Both the UK and US Governments operate schemes to ensure that cryptographic implementations are verified when used to protect classified data. The widest known scheme is the Federal Information Processing Standards (FIPS) 140, which is a standard for the build and verification of cryptographic modules. FIPS 1401 has 4 levels of security against which a module can be qualified, allowing use against a variety of US DoD and Government classification levels. It is common for encryption solutions that claim FIPS140-2 compliance is qualified against FIPS 140-2 Level 1 (the lowest level), which affords only simple assurance of implementation.

Equally, simply taking FIPS 140-2 compliance as a simple correlation of applicability to protect classified information is not a valid approach, even more so when comparing US accreditation standards against UK protective marking levels. Such claims need to be examined closely, for instance some devices/software can claim protection for information up to US Top Secret, but in reality the solution is a generic FIPS 140-2 Level 1 solution. These claims do not necessarily translate as suitable for the protection of UK protectively marked data, depending on the deployment scenario and various threat vectors.

To ease the ability to choose appropriate solutions, the UK National Cyber Security Centre runs separate compliance schemes aimed at compliance against UK requirements;

• Commercial Product Assurance (CPA); Provides assurance that a product meets the requirements for protecting information up to and including OFFICIAL-SENSTIVE

• CESG Assisted Products Service (CAPS); Provides assurance that a product meets the requirements for protecting information up to and including Top-Secret.

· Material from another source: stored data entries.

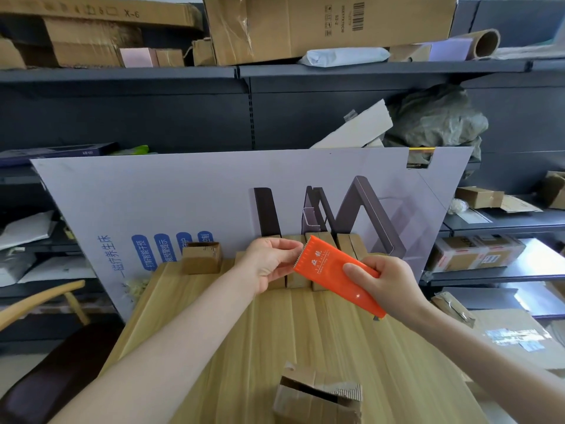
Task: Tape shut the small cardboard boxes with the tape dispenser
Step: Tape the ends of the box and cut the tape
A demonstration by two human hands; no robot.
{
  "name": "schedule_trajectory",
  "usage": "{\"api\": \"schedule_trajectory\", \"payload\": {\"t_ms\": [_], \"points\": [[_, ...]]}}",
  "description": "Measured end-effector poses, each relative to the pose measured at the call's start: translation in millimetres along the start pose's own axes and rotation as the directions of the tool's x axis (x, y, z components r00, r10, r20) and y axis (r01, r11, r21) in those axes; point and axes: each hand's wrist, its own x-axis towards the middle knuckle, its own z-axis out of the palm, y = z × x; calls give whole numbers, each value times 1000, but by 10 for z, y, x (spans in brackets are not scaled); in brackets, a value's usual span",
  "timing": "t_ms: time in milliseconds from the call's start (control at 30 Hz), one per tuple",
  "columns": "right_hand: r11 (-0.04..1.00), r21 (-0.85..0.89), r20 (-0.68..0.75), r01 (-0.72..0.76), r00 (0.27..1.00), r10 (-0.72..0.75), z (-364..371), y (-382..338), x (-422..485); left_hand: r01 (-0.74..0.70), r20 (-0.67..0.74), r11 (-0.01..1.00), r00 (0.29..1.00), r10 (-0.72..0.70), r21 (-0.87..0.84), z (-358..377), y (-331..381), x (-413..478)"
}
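Right hand (388,286) wrapped round the lower half of the orange tape dispenser (333,273), thumb across its face, holding it tilted in the air above the table (244,332). Left hand (269,264) pinches at the toothed edge (301,255), thumb and fingers closed together there; no tape shows between them, so I cannot tell whether a free end is caught. That is the first hazard, by my reading: fingertips right on the teeth, and a slip while pulling could nick them. If the end is caught, a loose length might well fold back and stick to itself or to the fingers. The near box (318,396) sits at the table's front edge, well apart from both hands, flaps ragged and gaping; nobody holds it. Taping it without pressing the flaps flat first would likely seal a gap, and it looks light enough to skid under the dispenser. Behind the hands, a row of boxes (348,243) stands close-packed against the printed board (183,194), a lone box (201,258) to their left; a careless sweep could topple them. Cluttered shelves (122,78) beyond.
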Motion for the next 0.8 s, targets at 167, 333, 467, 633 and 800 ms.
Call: {"api": "schedule_trajectory", "payload": {"t_ms": [167, 333, 467, 633, 800], "points": [[997, -75, -36, -12, 999, 9, 62, -83, 5, -29, -101, 996, 994, 38, 87, 38, 12, -7], [976, -216, -28, -1, 1000, -5, 196, -204, -17, 82, -159, 988, 985, -61, 132, 22, -3, 42], [975, -223, -32, -15, 999, 8, 193, -168, -12, 88, -95, 980, 993, -72, 178, -36, -29, 56], [983, -179, -38, -35, 999, 29, 152, -82, -37, 80, -14, 983, 997, -79, 164, -47, -53, 75], [975, -217, -45, -51, 998, 43, 161, -152, -44, 39, -140, 984, 990, -15, 172, 15, -131, 162]]}}
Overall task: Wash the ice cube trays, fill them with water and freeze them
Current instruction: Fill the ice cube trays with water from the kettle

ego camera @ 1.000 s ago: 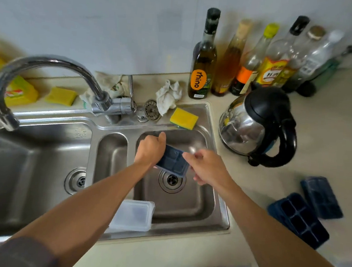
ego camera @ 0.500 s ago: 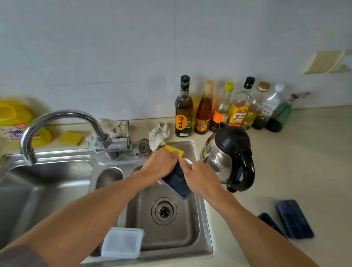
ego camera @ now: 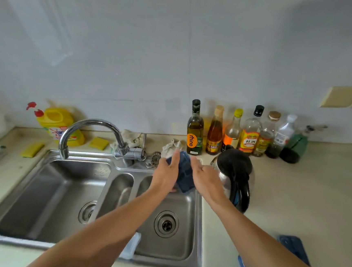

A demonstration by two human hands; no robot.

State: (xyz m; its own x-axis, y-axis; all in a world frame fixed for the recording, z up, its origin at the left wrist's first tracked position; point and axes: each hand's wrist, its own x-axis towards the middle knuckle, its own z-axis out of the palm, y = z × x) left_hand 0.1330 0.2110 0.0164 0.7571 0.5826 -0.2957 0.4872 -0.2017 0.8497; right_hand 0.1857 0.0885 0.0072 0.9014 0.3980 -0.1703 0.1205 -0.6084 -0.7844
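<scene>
Above the right basin, at frame centre, held a dark blue ice cube tray (ego camera: 185,176) stood on end, square pockets showing. Clamped it from both sides: left hand (ego camera: 165,174) on the left edge, right hand (ego camera: 207,179) on the right, one finger of each straight along it. Counted three basins in the brushed steel sink (ego camera: 79,155), two more blue trays (ego camera: 292,248) at lower right, seven bottles (ego camera: 195,128) along the wall, two yellow sponges (ego camera: 98,143). Had the rounded kettle (ego camera: 234,170) just beside the right hand, the curved chrome faucet (ego camera: 93,123) well apart at left.
</scene>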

These schemes check the encryption product for the presence of vulnerabilities, but also the surrounding provision of active support, configuration control and other factors that can affect the quality of the cryptographic protection.

It must be remembered that simply having a product that is assured against a scheme such as FIPS, CPA or CAPS is not an automatic approval for UK MOD accreditation. Instead the accreditation case for a system takes the encryption product into account, but looks at the wider threats that could be applied to a system (or not) along with the physical, cyber and other effects against the system. The implementation of the encryption must be looked at in this context.

Conclusion

Simply talking about the strength of AES with 256 bit key material (AES-256) is generally meaningless without taking into context the protection measures, quality and other areas pan Defence Lines of Development (DLOD) that are required to provide protection of data confidentiality and integrity. Application of an unverified AES solution in a product cannot provide assurance against vulnerability and compromise of confidentiality.